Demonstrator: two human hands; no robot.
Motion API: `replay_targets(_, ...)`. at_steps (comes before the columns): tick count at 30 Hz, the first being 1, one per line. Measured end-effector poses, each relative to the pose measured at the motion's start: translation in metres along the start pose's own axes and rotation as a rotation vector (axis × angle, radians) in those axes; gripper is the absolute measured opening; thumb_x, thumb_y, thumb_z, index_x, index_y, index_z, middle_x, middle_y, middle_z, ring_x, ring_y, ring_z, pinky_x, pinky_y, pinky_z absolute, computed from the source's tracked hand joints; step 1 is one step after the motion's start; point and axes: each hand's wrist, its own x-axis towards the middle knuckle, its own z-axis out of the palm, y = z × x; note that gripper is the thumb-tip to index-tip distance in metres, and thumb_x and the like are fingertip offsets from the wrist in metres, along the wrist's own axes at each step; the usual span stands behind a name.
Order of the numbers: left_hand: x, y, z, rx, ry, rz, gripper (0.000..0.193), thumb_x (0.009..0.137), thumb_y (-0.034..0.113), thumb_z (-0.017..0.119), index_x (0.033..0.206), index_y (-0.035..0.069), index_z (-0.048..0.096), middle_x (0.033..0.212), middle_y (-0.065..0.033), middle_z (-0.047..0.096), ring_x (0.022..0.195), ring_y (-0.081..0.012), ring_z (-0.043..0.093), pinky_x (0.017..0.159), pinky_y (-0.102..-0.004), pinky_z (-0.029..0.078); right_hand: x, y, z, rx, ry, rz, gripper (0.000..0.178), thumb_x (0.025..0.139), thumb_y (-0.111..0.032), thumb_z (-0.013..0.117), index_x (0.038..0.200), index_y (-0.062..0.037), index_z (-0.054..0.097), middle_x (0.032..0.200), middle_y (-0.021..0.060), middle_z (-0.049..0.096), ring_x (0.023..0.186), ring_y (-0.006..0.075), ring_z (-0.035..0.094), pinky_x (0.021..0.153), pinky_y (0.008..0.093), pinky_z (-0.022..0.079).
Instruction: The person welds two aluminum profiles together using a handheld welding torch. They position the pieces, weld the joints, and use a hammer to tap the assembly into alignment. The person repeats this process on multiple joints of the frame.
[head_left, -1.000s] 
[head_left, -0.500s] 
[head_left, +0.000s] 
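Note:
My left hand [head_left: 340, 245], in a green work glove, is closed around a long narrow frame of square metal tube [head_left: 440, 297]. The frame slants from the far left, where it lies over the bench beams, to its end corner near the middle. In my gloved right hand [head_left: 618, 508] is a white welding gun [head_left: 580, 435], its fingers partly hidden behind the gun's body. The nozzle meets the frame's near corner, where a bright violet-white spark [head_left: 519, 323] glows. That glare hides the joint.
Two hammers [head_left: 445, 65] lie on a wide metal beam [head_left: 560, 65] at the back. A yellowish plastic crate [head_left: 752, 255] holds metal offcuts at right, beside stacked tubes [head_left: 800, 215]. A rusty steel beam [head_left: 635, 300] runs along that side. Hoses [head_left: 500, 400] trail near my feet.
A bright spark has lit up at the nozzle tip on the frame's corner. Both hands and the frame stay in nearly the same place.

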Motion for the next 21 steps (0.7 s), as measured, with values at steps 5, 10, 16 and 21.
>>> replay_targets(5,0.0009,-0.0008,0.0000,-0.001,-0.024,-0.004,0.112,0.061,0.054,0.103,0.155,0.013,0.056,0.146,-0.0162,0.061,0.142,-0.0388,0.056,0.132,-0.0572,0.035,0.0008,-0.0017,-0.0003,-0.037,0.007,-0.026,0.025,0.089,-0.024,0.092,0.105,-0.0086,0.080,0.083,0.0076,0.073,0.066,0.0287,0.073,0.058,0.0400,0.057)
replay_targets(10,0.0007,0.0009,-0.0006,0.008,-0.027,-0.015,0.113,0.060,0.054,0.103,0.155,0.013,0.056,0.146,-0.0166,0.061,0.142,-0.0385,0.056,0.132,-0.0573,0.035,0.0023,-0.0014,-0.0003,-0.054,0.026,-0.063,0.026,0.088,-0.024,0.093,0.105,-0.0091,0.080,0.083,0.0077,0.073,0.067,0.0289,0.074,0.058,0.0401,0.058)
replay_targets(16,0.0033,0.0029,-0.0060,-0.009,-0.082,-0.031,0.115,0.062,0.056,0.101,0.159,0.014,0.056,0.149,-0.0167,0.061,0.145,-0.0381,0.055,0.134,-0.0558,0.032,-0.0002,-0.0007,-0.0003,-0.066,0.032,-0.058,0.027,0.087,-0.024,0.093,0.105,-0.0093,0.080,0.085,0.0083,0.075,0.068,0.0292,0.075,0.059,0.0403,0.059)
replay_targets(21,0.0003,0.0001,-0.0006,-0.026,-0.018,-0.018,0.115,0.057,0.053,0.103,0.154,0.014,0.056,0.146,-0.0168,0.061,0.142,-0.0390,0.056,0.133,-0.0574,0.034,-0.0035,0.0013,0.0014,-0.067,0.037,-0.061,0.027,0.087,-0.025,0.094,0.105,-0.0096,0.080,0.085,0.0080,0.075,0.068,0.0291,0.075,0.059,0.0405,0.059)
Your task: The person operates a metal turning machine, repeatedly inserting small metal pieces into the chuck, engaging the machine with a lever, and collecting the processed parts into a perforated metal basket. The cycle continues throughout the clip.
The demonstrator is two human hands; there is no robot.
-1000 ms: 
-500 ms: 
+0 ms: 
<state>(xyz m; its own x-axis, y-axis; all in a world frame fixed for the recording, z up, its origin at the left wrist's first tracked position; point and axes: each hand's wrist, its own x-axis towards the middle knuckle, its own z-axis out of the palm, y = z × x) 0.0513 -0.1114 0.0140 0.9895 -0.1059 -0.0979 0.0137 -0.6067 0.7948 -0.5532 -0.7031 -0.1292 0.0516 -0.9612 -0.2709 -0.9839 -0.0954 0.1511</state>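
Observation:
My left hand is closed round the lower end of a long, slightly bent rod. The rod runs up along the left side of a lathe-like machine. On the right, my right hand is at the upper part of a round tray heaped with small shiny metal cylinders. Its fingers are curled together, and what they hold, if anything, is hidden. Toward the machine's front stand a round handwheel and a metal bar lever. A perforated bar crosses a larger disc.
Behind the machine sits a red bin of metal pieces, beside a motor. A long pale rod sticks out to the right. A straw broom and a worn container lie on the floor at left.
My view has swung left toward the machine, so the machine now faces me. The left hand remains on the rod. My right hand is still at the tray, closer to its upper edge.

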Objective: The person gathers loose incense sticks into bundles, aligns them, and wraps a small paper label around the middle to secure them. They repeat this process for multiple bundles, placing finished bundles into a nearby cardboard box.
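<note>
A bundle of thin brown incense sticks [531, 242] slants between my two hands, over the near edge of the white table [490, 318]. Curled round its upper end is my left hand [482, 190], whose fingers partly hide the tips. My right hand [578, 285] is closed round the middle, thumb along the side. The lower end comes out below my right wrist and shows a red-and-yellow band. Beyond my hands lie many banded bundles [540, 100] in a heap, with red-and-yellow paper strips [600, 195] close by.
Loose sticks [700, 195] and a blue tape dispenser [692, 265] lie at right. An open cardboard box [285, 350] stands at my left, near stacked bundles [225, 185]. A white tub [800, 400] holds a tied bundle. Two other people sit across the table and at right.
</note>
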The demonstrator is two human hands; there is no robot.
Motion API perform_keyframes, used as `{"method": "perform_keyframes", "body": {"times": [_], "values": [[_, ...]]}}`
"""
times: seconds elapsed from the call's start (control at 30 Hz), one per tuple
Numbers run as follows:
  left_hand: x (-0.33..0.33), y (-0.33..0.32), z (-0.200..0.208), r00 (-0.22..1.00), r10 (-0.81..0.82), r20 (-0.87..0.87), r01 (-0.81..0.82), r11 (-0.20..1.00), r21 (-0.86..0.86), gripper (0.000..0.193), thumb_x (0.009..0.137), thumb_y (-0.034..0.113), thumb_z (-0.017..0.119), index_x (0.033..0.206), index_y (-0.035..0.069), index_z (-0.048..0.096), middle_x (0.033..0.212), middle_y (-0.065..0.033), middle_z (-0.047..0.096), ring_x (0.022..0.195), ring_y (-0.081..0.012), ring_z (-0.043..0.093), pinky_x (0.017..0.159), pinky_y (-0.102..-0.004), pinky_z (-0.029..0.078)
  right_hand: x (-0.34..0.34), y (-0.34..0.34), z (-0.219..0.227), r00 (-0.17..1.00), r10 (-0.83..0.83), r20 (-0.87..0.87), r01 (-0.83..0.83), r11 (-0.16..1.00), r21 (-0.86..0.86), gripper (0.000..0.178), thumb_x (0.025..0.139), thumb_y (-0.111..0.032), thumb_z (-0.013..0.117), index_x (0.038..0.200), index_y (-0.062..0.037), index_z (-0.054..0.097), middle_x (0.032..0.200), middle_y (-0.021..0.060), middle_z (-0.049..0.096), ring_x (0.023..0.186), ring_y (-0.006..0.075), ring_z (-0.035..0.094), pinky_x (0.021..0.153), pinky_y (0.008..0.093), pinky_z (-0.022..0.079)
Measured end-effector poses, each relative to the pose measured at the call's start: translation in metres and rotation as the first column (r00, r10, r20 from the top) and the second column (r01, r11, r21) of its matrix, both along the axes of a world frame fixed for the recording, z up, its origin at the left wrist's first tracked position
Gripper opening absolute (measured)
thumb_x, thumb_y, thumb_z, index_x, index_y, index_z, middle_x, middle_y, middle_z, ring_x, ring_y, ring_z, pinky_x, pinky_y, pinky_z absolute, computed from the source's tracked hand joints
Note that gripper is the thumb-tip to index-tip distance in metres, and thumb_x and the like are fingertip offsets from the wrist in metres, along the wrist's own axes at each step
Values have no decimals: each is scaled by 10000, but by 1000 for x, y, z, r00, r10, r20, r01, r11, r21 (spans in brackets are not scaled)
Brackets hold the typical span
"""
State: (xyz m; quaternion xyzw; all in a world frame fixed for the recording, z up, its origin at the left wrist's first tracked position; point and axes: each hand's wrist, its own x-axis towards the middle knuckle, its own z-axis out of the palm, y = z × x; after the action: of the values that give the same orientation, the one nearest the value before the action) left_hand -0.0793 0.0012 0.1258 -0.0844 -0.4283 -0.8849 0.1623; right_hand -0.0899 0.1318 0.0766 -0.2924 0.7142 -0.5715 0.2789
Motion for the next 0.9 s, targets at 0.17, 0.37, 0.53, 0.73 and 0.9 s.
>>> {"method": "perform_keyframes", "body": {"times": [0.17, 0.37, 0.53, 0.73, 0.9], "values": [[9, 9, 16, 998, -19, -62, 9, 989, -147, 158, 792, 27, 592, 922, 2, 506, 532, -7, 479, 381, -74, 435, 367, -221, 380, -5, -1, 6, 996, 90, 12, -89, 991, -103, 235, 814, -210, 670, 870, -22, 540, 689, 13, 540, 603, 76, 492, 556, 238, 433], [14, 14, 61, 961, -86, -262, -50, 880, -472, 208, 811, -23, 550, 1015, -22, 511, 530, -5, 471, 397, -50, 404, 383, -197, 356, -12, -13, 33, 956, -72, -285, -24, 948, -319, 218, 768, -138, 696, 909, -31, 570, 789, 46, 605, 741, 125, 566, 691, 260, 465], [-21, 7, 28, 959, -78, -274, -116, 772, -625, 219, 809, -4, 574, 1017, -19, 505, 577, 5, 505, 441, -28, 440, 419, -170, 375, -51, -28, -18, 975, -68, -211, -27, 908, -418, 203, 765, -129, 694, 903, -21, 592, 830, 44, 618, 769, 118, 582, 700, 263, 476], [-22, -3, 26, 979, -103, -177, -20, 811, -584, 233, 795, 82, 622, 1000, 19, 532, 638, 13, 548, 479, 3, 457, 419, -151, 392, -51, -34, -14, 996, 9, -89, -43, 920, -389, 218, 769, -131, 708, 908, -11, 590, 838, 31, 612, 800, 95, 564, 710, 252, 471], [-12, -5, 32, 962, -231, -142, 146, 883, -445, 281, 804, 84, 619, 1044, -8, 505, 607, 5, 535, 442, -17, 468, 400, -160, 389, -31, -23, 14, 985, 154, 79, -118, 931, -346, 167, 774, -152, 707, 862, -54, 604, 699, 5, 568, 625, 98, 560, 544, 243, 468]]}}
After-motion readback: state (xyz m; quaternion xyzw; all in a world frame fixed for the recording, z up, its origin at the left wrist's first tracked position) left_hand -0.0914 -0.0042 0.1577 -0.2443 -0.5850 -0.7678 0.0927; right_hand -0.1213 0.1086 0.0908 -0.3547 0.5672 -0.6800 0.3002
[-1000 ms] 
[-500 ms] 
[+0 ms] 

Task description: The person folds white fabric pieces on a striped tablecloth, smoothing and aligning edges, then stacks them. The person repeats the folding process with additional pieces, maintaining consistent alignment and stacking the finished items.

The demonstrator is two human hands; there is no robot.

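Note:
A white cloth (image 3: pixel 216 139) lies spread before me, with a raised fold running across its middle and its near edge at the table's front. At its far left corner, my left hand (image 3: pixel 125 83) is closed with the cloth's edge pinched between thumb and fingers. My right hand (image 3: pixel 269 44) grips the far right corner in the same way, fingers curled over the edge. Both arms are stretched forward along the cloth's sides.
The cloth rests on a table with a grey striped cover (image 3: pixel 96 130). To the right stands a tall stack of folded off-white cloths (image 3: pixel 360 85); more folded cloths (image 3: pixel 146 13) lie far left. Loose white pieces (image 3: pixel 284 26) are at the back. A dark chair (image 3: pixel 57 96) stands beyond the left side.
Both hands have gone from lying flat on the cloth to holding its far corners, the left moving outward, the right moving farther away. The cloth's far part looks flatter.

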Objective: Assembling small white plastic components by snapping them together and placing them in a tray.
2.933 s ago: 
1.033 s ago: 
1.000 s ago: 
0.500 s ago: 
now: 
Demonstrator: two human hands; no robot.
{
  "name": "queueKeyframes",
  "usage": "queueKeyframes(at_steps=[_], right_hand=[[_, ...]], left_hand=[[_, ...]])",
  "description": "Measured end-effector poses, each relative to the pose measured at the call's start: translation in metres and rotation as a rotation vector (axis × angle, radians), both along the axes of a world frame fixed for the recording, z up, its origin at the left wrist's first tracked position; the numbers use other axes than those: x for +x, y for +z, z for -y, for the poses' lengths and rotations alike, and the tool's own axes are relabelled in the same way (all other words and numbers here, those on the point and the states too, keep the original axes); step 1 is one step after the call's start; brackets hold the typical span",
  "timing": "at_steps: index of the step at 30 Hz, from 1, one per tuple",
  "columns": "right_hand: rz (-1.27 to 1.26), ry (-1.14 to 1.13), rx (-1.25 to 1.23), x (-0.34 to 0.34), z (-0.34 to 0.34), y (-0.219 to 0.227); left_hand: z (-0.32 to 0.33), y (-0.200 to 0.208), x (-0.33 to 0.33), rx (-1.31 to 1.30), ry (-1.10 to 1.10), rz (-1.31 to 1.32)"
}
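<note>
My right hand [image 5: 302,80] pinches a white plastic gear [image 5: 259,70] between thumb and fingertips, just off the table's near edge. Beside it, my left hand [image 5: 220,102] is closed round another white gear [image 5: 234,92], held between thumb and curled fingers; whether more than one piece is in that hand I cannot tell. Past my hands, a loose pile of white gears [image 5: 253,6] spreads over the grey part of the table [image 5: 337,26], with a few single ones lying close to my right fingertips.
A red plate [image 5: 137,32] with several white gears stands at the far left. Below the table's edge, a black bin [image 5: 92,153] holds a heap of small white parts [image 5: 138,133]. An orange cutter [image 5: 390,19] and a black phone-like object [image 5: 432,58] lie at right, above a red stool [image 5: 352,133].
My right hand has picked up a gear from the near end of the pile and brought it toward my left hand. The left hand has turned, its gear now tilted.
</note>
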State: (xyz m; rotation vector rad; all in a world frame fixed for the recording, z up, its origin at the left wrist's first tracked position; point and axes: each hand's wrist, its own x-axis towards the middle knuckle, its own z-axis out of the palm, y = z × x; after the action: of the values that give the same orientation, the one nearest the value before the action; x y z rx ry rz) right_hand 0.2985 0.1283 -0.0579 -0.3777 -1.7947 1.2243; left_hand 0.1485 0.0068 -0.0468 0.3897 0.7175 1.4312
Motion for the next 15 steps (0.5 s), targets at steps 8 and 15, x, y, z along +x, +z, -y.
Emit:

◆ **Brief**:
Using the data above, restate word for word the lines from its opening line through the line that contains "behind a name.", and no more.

◆ **Exercise answer**:
Demonstrator: two human hands; no robot.
Motion API: `replay_targets(_, ...)`. at_steps (comes before the columns): tick count at 30 Hz, the first being 1, one per line. Measured end-effector poses, each relative to the pose measured at the motion's start: translation in metres along the start pose's own axes and rotation as a rotation vector (axis × angle, radians) in those axes; gripper is the absolute measured opening; thumb_x, thumb_y, thumb_z, index_x, index_y, index_z, middle_x, middle_y, middle_z, ring_x, ring_y, ring_z, pinky_x, pinky_y, pinky_z absolute, computed from the source's tracked hand joints; step 1 is one step after the motion's start; point and axes: each hand's wrist, its own x-axis towards the middle knuckle, its own z-axis out of the palm, y = z × x; note that gripper is the thumb-tip to index-tip distance in metres, and thumb_x and the like are fingertip offsets from the wrist in metres, along the wrist's own axes at each step; the usual span stands behind a name.

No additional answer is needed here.